[Records from a collection]
____

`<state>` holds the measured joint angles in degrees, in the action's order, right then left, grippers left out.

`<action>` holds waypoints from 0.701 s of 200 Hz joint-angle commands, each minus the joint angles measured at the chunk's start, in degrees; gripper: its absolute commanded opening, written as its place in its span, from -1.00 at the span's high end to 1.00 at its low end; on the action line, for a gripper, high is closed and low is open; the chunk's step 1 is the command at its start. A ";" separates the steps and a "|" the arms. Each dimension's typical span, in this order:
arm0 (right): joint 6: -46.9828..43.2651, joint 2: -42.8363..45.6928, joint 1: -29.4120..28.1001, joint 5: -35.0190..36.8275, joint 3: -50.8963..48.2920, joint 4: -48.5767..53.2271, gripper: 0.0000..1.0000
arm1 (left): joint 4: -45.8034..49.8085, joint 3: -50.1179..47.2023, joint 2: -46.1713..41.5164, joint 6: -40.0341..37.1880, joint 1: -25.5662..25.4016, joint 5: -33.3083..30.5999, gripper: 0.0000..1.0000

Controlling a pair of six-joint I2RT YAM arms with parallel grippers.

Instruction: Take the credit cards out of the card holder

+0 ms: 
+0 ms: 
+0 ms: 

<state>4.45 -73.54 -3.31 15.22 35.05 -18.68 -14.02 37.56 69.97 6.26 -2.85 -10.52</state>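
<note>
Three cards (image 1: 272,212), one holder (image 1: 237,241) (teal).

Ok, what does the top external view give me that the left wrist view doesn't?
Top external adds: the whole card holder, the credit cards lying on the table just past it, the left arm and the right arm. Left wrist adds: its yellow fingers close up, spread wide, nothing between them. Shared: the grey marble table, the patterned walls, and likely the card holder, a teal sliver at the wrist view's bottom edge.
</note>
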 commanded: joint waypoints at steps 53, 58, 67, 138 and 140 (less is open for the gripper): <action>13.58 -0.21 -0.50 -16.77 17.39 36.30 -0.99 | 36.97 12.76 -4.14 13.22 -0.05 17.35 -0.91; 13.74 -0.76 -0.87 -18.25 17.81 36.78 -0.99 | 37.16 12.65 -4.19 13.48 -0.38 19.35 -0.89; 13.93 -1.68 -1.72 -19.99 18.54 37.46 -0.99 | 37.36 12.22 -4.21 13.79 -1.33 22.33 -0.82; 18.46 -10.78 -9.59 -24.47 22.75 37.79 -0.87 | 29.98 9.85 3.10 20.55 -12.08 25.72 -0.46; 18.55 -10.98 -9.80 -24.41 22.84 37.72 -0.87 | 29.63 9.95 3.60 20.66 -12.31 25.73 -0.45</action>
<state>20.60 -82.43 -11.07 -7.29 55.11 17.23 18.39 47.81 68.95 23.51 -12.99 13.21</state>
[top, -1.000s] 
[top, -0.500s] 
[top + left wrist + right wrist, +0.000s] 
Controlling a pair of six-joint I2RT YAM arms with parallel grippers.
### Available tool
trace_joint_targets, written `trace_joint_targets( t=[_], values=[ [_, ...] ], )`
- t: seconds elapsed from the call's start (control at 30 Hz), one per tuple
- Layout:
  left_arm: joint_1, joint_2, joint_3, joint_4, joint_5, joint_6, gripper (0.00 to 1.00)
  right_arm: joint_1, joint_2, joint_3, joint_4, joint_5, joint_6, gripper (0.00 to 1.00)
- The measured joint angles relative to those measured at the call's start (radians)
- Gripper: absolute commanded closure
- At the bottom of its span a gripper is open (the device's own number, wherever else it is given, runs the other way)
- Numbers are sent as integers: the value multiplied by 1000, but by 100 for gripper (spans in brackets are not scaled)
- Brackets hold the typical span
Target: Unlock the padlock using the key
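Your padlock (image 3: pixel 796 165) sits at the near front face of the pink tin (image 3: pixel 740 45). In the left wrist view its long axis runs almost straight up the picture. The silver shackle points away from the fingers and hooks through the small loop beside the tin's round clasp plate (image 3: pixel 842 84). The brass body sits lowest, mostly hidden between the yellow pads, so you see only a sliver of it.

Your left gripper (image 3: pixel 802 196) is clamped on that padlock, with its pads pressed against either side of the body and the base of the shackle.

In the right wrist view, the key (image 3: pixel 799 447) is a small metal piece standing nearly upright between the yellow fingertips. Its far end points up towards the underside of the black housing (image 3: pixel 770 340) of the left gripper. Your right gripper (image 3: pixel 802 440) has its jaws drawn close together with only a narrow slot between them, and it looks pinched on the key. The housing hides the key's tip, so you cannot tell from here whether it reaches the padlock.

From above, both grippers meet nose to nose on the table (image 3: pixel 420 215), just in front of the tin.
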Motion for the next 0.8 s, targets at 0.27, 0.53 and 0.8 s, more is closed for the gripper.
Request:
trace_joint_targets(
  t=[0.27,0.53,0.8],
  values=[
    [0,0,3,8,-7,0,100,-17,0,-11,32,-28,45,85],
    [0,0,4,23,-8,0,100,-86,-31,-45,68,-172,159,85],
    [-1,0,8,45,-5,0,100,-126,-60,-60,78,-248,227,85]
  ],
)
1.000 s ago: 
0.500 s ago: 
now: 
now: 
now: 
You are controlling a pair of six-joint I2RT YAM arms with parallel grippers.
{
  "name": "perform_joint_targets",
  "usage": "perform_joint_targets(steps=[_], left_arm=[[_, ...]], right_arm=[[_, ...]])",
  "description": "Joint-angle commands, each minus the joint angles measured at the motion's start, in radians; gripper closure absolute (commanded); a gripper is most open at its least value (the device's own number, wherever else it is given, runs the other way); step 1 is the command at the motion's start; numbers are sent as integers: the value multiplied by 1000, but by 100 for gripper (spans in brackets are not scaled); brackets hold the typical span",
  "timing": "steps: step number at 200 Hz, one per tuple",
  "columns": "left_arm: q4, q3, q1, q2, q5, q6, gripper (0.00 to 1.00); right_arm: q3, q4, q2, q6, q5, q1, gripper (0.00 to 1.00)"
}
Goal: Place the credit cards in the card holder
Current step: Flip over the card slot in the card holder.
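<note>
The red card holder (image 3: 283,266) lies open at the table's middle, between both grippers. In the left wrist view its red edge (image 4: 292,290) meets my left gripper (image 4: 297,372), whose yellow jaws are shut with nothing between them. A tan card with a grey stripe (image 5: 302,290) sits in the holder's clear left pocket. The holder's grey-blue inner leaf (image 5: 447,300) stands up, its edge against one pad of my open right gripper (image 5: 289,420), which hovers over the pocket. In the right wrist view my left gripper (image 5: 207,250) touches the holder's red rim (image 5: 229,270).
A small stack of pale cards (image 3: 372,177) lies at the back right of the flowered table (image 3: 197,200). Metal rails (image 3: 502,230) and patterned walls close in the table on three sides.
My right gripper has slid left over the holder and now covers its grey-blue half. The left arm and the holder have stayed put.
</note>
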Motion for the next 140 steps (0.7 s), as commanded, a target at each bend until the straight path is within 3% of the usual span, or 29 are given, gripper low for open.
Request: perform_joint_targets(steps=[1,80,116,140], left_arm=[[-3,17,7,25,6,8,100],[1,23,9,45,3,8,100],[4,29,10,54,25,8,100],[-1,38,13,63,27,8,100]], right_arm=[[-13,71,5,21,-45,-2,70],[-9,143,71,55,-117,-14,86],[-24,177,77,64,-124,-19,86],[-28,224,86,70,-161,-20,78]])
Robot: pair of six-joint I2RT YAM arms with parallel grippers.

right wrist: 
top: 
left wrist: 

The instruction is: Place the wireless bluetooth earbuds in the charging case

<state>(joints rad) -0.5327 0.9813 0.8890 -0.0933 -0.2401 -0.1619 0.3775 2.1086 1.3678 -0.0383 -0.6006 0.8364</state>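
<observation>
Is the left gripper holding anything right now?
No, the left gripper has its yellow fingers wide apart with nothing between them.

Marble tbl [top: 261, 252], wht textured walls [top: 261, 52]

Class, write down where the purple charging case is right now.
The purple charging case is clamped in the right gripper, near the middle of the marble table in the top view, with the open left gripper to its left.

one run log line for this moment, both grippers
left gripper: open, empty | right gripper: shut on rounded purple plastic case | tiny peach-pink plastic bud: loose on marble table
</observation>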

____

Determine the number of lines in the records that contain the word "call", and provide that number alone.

2